[EXERCISE MATERIALS Boundary: Start]
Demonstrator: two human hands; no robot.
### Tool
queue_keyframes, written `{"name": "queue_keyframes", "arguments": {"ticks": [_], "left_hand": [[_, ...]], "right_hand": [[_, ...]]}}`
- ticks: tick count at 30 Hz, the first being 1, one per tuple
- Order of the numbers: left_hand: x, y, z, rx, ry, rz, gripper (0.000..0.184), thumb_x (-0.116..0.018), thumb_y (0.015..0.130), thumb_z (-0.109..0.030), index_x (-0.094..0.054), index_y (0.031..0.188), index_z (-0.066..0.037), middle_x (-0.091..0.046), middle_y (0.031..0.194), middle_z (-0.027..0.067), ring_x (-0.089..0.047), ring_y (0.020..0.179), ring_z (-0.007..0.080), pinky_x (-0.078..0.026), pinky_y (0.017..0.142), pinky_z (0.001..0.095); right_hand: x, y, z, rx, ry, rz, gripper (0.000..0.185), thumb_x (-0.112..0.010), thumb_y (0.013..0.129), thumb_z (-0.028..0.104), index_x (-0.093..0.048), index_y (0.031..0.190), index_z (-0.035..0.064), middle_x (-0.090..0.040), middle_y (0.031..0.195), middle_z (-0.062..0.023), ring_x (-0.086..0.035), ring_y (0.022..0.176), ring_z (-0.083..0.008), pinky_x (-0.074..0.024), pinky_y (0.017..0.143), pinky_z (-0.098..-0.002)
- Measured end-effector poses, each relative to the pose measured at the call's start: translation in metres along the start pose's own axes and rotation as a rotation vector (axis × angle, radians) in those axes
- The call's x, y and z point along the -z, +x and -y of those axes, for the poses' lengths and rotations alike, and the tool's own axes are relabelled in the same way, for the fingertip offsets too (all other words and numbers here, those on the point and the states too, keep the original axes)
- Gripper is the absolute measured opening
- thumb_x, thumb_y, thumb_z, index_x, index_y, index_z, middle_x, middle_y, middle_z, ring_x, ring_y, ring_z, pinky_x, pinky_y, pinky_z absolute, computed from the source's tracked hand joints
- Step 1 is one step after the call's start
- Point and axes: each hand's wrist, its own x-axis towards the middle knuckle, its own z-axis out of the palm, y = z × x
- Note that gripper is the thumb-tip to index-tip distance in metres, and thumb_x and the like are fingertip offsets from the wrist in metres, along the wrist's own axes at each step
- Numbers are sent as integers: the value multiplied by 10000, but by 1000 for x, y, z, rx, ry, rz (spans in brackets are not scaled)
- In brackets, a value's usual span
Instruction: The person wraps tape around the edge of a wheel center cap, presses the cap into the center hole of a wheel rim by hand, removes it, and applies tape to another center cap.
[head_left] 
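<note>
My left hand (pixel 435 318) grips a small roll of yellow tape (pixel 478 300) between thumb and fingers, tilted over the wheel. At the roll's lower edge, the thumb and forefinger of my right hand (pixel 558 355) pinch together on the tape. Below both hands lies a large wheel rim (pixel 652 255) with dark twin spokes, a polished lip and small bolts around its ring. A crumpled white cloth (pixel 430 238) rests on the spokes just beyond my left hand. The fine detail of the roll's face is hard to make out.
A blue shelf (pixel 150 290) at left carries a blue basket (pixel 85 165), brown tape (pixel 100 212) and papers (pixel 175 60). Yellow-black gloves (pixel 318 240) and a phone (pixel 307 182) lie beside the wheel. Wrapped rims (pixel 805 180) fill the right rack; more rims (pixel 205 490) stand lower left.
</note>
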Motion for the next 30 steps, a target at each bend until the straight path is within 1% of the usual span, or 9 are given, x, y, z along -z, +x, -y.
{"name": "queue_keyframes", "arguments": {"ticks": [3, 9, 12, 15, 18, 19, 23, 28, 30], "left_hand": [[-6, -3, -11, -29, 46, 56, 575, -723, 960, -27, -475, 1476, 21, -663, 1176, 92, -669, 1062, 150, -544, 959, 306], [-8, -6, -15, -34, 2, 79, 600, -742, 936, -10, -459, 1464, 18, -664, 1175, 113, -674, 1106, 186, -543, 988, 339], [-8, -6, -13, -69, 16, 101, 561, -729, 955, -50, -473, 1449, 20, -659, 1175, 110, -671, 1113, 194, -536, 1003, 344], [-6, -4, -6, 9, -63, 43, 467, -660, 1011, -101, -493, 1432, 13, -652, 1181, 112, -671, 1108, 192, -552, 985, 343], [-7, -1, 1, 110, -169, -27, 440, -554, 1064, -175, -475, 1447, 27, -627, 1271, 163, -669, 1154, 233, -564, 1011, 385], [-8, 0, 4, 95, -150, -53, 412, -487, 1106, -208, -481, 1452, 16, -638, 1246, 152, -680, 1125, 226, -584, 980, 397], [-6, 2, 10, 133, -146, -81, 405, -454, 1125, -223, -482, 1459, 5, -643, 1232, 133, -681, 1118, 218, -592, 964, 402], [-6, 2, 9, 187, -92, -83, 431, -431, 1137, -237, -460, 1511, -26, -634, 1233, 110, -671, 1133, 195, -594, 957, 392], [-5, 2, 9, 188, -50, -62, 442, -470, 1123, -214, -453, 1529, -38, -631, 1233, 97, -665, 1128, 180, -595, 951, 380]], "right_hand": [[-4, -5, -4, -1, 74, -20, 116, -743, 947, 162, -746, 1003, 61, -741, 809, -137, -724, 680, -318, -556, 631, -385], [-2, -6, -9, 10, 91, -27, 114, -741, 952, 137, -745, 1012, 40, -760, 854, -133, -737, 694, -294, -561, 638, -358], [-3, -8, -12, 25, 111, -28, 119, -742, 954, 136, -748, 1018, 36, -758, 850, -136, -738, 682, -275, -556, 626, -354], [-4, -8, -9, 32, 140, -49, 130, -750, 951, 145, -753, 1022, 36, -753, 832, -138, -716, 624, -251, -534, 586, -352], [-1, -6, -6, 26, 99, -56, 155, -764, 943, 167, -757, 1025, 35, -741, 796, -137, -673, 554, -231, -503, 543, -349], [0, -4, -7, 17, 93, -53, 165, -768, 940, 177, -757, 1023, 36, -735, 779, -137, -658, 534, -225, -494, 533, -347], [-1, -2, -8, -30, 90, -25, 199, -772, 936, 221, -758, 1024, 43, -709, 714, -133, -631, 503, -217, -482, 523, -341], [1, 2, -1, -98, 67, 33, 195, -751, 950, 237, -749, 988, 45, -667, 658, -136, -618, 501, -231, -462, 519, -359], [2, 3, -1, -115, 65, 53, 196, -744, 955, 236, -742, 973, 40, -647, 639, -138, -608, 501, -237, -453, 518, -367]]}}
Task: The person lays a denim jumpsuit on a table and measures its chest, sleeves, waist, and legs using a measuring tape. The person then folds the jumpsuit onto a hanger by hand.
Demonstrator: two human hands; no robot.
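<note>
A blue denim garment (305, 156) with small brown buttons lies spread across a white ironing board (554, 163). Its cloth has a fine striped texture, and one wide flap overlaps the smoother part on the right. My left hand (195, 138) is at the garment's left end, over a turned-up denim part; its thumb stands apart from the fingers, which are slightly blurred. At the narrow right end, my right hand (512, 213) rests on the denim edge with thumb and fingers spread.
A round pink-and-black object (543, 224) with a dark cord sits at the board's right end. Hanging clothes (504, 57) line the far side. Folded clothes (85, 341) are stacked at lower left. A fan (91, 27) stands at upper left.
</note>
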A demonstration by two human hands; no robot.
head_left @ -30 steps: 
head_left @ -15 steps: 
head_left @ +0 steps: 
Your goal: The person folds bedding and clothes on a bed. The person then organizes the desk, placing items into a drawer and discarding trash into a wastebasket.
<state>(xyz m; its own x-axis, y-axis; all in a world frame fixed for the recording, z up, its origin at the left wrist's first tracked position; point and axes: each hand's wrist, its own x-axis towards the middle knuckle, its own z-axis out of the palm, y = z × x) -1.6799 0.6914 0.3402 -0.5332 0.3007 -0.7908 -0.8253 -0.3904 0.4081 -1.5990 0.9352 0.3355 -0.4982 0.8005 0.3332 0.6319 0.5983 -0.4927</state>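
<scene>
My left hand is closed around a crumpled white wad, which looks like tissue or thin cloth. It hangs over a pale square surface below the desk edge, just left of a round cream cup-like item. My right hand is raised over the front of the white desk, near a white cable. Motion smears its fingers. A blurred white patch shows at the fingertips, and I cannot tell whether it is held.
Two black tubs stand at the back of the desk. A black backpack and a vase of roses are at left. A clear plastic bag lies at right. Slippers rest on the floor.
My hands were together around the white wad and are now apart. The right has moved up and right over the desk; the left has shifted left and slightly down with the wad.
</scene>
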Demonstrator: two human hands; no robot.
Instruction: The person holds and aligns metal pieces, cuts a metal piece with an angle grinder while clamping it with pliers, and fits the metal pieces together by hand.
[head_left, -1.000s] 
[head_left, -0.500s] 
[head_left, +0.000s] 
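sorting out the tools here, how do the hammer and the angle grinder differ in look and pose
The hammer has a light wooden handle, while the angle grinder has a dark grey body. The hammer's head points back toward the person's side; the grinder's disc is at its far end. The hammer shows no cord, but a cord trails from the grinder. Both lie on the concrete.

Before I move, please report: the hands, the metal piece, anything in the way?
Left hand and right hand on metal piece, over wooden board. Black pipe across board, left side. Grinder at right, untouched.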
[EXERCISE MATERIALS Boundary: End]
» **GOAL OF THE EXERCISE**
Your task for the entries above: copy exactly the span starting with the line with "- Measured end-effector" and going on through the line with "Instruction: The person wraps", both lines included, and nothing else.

» **WRITTEN ANSWER**
- Measured end-effector poses, each relative to the pose measured at the call's start: translation in metres along the start pose's own axes and rotation as a rotation vector (axis × angle, radians) in those axes
- The call's x, y and z point along the -z, +x and -y of those axes, for the poses' lengths and rotations alike, and the tool's own axes are relabelled in the same way, for the fingertip offsets too (all other words and numbers here, those on the point and the states too, keep the original axes)
- Gripper is the absolute measured opening
- thumb_x, thumb_y, thumb_z, index_x, index_y, index_z, middle_x, middle_y, middle_z, ring_x, ring_y, ring_z, pinky_x, pinky_y, pinky_z absolute, computed from the source's tracked hand joints
- Step 1 is one step after the call's start
- Point and axes: each hand's wrist, its own x-axis towards the middle knuckle, its own z-axis out of the palm, y = z × x
- Note that gripper is the thumb-tip to index-tip distance in metres, and thumb_x and the like are fingertip offsets from the wrist in metres, along the wrist's own axes at each step
- Numbers are sent as integers: the value multiplied by 10000, but by 1000 for x, y, z, rx, ry, rz (spans in brackets are not scaled)
- In brackets, a value's usual span
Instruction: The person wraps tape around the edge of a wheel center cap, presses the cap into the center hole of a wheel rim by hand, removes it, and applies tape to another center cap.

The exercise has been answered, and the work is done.